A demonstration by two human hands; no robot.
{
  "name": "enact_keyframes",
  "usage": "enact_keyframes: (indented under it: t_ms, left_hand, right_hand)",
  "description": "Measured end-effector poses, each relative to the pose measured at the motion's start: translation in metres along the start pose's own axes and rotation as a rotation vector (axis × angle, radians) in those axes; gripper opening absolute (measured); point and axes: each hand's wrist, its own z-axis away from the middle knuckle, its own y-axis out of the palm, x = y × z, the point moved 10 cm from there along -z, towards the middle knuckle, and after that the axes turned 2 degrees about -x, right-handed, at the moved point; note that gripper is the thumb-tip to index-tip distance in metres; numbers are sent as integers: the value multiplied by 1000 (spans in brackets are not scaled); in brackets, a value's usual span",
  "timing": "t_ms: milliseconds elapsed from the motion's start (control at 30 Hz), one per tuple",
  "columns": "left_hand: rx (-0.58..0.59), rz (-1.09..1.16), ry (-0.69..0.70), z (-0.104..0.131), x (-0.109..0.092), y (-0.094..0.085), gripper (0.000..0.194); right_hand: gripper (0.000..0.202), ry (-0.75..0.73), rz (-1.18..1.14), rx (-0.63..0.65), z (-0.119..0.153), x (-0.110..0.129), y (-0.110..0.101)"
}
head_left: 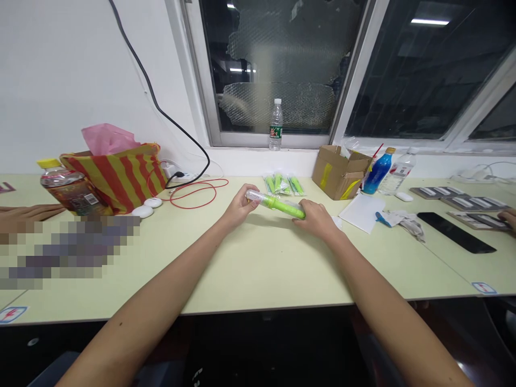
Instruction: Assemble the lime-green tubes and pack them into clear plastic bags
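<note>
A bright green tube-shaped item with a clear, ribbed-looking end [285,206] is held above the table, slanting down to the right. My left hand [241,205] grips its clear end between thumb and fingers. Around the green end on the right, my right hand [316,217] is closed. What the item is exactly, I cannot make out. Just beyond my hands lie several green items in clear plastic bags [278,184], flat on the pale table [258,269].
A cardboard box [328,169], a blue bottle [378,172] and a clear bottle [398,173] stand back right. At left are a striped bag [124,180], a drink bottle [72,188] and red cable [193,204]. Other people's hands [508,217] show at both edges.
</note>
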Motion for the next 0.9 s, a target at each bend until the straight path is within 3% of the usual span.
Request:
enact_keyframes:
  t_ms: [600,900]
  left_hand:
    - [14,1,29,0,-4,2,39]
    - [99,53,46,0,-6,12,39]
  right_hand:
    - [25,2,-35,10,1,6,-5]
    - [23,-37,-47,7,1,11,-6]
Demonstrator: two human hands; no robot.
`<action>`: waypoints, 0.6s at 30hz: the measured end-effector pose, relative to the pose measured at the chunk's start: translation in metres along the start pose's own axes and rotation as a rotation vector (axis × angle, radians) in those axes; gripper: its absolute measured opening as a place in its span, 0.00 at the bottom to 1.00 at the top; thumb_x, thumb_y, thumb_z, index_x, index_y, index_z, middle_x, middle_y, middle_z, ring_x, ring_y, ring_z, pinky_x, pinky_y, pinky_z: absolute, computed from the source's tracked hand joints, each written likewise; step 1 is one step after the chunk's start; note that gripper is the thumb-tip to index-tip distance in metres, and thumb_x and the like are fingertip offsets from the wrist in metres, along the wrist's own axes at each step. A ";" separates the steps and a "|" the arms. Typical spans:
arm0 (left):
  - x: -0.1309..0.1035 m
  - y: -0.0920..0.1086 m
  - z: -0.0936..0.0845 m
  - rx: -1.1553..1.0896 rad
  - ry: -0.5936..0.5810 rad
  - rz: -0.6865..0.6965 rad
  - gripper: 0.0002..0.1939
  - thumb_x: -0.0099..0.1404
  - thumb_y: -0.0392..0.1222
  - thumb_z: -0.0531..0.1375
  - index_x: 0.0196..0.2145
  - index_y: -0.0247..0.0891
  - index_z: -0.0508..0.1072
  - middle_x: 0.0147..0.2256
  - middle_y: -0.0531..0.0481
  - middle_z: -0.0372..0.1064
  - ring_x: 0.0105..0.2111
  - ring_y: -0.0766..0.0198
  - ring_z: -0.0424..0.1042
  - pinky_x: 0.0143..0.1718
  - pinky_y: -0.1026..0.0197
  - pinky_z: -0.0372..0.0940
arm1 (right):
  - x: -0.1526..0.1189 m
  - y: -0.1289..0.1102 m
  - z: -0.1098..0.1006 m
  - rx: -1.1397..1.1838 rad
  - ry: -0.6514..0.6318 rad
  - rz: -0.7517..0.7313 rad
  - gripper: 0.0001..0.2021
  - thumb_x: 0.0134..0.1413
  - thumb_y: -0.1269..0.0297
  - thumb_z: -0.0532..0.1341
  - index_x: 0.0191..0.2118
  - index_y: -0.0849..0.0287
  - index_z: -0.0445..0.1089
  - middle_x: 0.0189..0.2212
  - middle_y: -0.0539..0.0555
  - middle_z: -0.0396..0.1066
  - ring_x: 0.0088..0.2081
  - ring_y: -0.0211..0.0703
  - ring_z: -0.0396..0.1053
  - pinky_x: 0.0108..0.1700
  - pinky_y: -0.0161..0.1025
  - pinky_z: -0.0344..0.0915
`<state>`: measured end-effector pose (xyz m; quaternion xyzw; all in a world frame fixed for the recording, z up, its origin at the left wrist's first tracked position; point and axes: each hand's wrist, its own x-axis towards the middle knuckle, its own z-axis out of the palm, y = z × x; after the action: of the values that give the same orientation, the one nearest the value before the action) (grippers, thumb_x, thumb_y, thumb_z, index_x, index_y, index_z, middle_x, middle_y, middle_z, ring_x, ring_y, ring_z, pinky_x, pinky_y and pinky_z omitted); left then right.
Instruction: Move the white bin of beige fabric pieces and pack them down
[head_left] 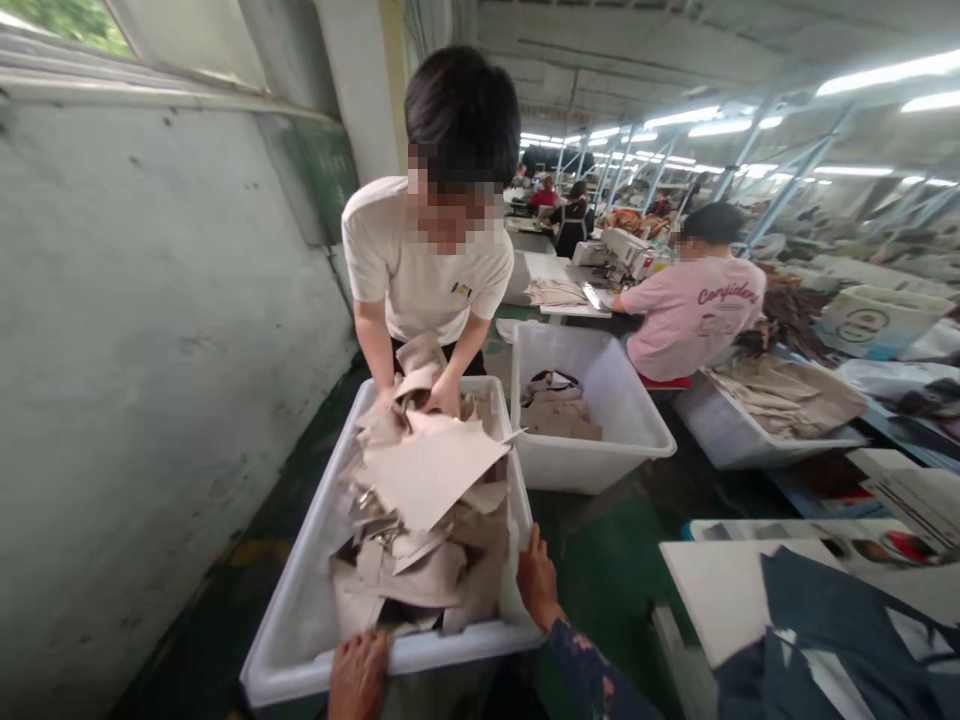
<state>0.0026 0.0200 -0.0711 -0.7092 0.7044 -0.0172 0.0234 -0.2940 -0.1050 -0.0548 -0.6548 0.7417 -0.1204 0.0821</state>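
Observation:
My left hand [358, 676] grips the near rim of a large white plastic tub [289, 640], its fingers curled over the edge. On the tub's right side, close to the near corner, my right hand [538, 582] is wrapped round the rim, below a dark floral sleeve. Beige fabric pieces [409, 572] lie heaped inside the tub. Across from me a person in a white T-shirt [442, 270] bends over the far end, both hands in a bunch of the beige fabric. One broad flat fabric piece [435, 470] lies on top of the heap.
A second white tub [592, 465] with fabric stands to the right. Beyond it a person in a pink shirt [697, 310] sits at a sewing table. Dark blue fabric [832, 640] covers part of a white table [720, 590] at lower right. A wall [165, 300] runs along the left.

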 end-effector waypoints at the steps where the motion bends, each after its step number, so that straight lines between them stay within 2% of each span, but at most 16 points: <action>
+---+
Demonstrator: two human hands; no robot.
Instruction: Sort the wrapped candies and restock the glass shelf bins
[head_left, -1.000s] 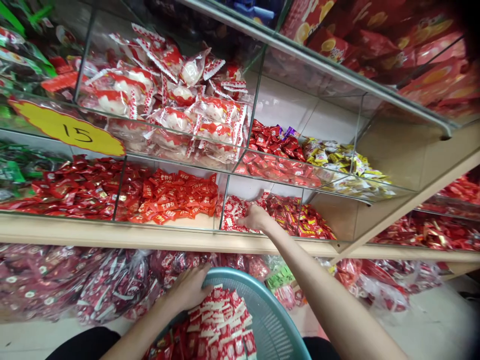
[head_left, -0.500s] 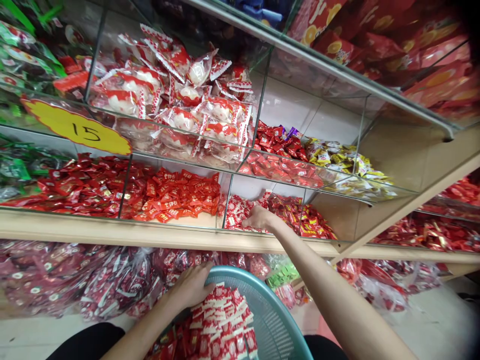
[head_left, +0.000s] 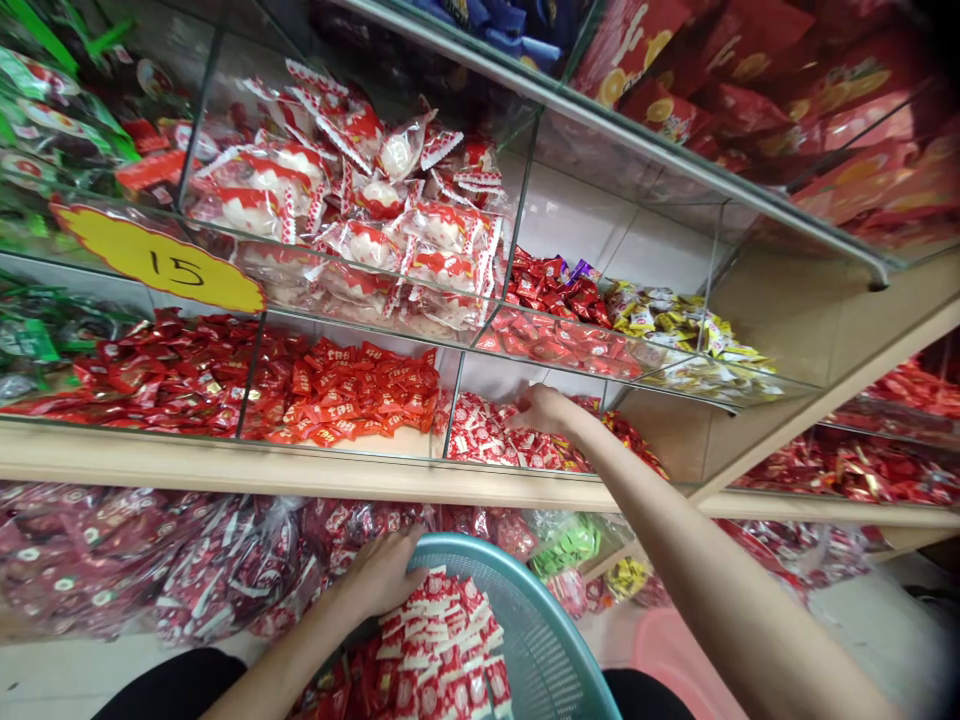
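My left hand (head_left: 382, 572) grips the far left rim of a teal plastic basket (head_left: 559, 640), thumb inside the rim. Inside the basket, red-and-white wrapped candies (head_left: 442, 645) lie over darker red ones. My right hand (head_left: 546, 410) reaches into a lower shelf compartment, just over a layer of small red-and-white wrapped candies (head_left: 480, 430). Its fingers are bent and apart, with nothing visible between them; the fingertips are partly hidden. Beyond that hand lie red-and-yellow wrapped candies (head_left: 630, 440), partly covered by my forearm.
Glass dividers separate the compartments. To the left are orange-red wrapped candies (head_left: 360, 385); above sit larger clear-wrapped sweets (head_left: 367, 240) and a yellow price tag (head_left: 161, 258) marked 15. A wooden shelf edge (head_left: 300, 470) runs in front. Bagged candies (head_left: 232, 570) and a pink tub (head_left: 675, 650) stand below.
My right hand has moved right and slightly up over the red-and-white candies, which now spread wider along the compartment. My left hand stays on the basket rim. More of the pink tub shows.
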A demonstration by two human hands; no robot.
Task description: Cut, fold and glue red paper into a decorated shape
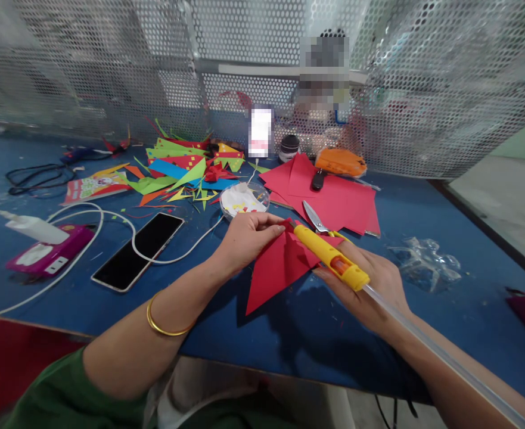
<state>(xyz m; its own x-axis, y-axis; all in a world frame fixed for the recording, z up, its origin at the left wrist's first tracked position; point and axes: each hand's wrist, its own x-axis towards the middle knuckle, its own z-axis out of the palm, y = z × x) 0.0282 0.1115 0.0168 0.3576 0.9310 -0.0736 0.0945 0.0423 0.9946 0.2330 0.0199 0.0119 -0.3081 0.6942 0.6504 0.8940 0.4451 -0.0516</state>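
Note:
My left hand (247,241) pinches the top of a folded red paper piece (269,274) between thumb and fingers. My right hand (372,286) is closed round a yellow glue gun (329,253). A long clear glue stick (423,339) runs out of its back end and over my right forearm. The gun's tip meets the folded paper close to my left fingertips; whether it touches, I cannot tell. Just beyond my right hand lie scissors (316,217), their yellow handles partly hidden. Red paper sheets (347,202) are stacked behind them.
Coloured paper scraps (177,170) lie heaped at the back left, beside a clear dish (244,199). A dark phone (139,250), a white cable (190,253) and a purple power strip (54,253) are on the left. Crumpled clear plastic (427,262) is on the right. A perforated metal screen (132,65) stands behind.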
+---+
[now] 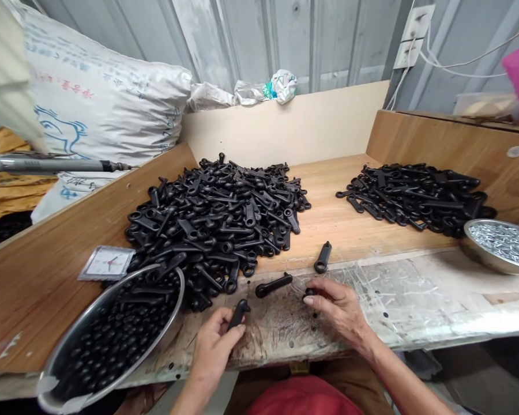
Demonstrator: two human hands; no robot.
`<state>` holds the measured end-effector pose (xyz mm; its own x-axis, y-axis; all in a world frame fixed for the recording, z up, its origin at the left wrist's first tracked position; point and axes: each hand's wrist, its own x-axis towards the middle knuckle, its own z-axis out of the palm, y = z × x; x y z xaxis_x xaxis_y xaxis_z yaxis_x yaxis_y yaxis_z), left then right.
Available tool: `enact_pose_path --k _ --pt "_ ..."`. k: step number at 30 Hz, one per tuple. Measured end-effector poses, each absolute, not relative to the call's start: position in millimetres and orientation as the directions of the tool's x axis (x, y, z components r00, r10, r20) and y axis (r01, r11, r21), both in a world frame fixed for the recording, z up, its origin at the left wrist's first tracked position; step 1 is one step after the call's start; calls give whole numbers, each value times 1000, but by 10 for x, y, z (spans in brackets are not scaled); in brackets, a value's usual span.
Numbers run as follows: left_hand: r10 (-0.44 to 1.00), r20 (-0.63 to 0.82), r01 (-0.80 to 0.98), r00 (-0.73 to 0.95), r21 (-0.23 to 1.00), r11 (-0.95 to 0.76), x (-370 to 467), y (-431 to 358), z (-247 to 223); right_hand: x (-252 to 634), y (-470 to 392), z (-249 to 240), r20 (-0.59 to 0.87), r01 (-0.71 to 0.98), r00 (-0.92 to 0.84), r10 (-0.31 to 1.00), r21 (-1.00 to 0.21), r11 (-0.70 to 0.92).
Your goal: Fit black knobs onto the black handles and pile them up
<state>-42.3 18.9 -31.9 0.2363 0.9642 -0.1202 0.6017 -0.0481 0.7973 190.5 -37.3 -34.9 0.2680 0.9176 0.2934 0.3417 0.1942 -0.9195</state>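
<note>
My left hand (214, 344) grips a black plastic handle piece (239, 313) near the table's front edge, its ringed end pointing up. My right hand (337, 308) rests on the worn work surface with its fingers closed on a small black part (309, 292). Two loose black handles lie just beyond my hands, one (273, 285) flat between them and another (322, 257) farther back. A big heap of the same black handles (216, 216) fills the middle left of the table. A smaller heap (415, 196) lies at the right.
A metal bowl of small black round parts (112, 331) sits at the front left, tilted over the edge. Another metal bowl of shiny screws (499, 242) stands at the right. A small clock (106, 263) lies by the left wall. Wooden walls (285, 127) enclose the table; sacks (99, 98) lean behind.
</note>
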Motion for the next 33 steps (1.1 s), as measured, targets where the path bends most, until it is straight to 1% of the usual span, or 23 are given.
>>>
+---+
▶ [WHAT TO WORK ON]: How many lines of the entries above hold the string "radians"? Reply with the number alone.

▶ [REPLY]: 2